◆ Task description
Each line of the data holding "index" should be found and copied.

◆ Given information
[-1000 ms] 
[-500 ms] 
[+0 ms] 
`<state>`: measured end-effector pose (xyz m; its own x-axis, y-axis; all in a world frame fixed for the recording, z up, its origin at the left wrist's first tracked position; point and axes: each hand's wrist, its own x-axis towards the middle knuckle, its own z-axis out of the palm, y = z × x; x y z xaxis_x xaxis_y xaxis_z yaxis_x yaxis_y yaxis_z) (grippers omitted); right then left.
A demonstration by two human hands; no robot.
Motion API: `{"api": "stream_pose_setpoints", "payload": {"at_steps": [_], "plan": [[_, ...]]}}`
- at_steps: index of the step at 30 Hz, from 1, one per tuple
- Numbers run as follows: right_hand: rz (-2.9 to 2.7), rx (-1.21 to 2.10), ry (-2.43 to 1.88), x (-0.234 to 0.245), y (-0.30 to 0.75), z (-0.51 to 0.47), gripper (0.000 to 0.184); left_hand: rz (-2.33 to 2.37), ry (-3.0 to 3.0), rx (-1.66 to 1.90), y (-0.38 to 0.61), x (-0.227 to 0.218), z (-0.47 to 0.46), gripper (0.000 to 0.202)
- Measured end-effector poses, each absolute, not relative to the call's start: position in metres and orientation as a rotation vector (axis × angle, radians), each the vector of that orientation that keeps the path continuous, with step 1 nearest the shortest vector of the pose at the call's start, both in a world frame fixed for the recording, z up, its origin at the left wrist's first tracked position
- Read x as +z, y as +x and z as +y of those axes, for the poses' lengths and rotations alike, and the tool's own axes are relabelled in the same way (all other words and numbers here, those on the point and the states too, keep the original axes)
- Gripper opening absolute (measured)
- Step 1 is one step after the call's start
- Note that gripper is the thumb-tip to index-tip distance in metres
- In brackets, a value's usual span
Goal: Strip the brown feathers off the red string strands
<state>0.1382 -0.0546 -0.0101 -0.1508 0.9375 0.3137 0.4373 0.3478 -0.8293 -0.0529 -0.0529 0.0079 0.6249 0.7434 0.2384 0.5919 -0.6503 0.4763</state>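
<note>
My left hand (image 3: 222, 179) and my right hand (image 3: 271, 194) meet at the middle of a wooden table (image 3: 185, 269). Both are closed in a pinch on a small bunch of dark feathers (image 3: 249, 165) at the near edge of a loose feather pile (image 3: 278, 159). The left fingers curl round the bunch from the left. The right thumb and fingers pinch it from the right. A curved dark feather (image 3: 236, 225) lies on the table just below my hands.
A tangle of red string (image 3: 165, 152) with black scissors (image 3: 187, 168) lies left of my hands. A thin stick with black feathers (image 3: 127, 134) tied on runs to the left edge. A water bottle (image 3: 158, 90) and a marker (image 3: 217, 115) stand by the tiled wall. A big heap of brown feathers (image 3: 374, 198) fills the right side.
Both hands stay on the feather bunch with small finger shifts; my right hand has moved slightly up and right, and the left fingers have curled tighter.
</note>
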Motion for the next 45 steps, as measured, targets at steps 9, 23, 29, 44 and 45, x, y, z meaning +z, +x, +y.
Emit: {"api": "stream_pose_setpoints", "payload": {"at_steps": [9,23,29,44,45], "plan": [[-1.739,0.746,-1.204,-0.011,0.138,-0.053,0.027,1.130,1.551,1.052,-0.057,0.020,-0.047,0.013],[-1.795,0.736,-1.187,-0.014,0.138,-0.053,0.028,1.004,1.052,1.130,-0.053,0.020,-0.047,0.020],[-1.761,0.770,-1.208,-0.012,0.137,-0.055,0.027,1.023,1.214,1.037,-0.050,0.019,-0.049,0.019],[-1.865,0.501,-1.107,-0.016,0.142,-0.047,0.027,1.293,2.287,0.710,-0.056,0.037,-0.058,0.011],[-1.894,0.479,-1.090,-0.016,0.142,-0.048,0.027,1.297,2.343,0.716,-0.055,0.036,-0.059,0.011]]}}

◆ Output for this task
- at_steps: index of the step at 30 Hz, from 1, one per tuple
- Note that gripper is the thumb-tip to index-tip distance in metres

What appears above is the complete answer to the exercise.